As for "real-time," our work aims to replace the manual recognition of grooming behavior. Compared to the method of manually observing videos frame by frame, our proposed method can fully automate the recognition and statistical analysis of grooming behavior. For instance, in a one-hour video (25 frames, 1080P), manual observation alone would take 5-8 hours, and the results would need to be cross-checked by three individuals. In contrast, our method, as described in this article, requires only about 1.2 hours and achieves the same level of accuracy for insect behavior research.

Our method has been successfully applied to real-time video capture, achieving a frame rate of over 20fps, which is close to the standard movie frame rate of 24fps. This enables a "real-time" intuitive experience for human viewers.

Comment2:

There is simply no scientific novelty in the work. The work offers nothing new in either Statistical or Real-time or Recognition and Detection. Moreover, I am sure that the system will not distinguish "Bactrocera minax" from an ant with wings. Thus, it is not an "Article". I think it's a Report.

Response1:

Our work is the design and experimental demonstration of the new detection method. The main content of our work is to automatically detect the grooming behavior and record the number of consecutive frames in which the behavior occurs (for example, from frame M to frame N, the insect has carried out forefoot grooming). Therefore, the behavior detection method proposed in this paper is applied to the grooming behavior of Bactrocera minax (defined by the specialty of insect behavior, and we have cited relevant references), rather than detecting the species of insects.
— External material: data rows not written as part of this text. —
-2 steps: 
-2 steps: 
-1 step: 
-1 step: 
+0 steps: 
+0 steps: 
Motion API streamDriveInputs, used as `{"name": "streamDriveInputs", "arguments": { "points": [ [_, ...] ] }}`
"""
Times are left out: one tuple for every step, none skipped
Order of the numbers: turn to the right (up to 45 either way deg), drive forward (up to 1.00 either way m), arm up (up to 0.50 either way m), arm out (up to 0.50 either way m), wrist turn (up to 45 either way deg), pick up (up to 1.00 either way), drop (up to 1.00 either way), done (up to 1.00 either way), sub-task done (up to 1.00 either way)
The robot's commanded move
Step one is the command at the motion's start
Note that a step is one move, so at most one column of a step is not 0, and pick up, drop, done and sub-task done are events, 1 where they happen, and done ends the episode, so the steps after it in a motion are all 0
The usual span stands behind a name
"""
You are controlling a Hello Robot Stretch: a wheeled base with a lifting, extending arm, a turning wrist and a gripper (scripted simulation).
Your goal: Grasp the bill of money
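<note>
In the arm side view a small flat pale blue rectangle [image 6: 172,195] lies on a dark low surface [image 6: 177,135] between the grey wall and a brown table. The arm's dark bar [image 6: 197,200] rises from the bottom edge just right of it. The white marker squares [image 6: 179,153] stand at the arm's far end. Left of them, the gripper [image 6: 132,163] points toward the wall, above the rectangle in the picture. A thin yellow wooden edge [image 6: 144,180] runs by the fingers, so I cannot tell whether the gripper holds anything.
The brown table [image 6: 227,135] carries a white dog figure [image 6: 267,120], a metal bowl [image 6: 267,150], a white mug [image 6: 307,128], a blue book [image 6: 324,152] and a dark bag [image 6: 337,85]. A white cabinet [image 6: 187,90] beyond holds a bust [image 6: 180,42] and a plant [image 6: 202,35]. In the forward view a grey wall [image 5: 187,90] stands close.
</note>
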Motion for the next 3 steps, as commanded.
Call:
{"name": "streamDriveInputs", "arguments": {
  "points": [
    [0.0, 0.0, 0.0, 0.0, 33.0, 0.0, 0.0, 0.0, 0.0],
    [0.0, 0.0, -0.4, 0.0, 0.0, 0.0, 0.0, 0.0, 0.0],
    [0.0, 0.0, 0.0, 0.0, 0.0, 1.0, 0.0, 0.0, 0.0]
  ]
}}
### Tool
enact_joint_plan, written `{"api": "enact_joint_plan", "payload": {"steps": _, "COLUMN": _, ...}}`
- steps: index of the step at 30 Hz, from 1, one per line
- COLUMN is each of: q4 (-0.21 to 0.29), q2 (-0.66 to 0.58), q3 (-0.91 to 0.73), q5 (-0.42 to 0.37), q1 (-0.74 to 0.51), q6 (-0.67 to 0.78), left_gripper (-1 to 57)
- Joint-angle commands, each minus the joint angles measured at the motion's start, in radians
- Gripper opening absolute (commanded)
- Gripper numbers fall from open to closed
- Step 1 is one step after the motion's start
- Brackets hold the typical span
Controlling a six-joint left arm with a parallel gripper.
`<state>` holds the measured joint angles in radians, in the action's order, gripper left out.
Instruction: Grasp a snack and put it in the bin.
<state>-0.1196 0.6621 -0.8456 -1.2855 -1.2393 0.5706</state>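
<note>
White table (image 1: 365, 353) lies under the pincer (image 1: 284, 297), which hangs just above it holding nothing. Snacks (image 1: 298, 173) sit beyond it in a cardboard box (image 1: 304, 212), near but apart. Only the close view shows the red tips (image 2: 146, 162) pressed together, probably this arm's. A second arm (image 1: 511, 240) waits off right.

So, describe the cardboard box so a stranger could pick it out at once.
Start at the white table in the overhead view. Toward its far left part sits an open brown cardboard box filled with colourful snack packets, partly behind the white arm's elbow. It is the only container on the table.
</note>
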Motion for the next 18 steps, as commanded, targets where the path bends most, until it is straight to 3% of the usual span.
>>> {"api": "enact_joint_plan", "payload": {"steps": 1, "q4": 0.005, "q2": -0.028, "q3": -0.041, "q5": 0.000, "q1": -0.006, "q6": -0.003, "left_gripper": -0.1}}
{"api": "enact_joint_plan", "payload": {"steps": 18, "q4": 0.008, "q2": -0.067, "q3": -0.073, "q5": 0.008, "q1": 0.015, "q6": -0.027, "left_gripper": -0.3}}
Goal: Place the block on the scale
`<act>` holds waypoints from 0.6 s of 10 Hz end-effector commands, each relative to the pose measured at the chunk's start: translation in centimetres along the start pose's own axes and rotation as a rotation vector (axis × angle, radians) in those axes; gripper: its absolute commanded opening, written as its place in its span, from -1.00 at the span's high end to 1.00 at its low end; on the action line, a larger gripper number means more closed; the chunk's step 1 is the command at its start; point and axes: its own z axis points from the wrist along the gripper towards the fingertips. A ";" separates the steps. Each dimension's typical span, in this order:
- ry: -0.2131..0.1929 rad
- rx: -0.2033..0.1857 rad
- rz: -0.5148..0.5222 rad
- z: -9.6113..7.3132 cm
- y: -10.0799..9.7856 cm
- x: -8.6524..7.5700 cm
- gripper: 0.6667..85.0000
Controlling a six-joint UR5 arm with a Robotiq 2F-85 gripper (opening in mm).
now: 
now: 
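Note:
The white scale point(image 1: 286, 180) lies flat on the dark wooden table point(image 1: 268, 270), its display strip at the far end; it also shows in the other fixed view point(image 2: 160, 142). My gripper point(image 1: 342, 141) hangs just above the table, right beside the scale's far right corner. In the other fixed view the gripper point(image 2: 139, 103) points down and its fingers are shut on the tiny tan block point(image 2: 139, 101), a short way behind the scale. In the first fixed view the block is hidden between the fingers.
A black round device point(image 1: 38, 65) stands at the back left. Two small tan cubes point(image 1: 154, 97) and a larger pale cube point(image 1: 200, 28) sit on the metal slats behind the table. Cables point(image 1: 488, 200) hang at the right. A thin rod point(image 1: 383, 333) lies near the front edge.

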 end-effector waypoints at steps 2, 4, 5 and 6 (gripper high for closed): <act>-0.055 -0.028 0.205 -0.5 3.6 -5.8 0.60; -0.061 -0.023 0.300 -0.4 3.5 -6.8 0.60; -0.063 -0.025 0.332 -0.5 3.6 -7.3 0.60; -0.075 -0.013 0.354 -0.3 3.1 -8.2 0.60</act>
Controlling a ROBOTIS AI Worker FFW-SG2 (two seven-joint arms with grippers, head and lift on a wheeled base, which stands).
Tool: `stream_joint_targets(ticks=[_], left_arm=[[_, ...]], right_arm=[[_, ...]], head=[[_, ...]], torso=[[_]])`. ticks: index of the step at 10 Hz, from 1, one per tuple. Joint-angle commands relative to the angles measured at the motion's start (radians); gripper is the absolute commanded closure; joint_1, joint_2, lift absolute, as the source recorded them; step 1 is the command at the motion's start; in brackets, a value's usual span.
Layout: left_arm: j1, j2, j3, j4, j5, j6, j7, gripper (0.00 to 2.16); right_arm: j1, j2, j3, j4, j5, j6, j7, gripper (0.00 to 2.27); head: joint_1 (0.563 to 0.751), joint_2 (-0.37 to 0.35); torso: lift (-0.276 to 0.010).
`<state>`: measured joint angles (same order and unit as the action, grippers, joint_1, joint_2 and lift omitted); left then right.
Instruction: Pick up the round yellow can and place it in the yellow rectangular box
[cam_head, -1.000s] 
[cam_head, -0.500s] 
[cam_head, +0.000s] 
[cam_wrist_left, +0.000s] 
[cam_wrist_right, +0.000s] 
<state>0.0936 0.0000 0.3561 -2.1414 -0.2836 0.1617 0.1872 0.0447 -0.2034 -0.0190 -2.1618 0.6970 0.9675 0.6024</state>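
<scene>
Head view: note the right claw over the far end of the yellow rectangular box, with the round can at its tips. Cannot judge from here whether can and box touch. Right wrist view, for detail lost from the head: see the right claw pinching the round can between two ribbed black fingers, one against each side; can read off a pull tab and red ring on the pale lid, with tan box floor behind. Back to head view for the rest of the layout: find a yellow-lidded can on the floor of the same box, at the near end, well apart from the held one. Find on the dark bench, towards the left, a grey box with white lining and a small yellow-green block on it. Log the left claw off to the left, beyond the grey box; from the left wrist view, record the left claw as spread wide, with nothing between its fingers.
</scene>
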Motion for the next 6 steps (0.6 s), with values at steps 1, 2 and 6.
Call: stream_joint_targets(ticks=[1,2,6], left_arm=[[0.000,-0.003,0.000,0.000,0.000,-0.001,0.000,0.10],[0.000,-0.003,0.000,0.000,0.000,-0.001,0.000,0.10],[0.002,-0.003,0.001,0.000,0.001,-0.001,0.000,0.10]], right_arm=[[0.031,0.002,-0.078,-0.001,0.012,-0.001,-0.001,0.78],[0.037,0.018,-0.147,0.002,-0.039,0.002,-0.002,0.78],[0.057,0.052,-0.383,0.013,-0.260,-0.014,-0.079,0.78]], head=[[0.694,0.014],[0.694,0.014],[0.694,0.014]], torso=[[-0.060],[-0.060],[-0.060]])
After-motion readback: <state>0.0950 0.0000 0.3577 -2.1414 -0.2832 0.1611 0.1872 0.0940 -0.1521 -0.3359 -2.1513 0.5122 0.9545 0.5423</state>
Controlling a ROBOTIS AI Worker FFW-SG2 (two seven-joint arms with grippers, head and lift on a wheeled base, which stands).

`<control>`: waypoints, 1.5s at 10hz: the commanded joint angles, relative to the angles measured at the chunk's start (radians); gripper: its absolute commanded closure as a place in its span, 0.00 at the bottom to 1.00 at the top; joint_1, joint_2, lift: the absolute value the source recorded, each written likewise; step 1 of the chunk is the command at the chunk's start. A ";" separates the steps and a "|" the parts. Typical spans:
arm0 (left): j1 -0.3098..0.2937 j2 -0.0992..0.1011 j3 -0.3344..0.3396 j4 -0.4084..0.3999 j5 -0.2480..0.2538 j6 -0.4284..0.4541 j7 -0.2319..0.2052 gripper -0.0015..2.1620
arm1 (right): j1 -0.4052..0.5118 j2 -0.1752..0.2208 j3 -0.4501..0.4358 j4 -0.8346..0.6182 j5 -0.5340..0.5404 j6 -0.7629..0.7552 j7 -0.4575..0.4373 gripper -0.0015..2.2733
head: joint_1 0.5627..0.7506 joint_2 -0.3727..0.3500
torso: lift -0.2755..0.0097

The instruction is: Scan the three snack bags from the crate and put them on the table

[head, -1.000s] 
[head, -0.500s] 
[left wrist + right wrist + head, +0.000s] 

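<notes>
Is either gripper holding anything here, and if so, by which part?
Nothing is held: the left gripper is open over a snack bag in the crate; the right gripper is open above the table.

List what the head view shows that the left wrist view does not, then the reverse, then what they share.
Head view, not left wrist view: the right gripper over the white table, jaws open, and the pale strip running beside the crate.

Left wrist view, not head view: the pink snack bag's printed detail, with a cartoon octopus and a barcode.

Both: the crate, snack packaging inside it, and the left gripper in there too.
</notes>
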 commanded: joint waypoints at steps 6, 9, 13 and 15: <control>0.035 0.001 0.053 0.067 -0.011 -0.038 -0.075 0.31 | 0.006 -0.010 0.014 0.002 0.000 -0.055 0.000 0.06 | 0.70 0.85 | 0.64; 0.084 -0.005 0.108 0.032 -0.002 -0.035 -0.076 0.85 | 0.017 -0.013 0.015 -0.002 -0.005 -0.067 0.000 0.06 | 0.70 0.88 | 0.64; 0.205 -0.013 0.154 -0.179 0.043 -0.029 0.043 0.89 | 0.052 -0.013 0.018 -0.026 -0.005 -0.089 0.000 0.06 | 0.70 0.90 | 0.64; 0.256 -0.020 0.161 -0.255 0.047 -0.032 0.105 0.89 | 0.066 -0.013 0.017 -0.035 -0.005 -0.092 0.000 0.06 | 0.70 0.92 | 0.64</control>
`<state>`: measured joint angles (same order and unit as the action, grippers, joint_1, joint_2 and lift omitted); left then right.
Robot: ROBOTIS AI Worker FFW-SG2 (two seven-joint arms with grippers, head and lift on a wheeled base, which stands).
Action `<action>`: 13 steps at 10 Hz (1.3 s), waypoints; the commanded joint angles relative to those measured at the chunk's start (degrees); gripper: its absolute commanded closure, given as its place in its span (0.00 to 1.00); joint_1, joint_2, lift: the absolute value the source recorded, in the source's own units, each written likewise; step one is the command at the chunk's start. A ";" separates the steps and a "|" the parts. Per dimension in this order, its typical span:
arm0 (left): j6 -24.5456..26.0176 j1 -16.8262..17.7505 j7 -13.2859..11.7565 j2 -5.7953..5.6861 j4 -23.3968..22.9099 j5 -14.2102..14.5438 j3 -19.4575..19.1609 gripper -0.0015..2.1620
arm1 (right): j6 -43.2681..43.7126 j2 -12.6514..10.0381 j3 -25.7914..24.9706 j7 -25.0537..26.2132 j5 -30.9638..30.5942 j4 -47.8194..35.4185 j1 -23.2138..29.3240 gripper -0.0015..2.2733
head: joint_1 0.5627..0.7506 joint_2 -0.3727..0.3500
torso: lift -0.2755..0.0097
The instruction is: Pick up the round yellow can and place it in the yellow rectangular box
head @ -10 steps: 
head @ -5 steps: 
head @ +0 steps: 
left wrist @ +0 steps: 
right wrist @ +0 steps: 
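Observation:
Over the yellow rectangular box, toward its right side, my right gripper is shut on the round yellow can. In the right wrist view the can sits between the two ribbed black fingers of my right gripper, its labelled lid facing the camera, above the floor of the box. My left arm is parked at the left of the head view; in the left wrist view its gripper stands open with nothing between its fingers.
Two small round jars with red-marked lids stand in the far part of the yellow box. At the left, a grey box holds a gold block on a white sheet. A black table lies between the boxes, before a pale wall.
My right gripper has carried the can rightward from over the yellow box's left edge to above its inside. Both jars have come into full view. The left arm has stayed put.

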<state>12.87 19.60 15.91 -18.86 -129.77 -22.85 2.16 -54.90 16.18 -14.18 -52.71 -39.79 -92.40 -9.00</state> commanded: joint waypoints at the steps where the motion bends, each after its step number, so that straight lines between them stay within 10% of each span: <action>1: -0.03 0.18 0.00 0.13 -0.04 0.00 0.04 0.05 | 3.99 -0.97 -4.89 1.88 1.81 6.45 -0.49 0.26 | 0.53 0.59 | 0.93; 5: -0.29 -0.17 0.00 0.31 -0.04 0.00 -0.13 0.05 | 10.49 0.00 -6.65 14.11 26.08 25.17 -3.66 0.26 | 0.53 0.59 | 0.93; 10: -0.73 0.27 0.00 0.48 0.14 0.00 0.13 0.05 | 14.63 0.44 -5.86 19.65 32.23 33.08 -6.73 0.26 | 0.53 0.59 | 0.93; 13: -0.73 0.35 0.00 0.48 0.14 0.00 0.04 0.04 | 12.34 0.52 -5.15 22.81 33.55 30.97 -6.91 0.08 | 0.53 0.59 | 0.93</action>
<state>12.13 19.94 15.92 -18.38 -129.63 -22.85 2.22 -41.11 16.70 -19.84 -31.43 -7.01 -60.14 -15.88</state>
Neither the YOLO algorithm nor the C3D algorithm alone can fulfill the requirements of real-time detection of insect behavior. The YOLO algorithm is primarily used for target detection and lacks the capability of behavior recognition. While we utilized C3D to train the behavior recognition model, it was not effective in directly detecting grooming behavior in Bactrocera minax. Therefore, we implemented two improvement strategies to optimize the detection performance of C3D.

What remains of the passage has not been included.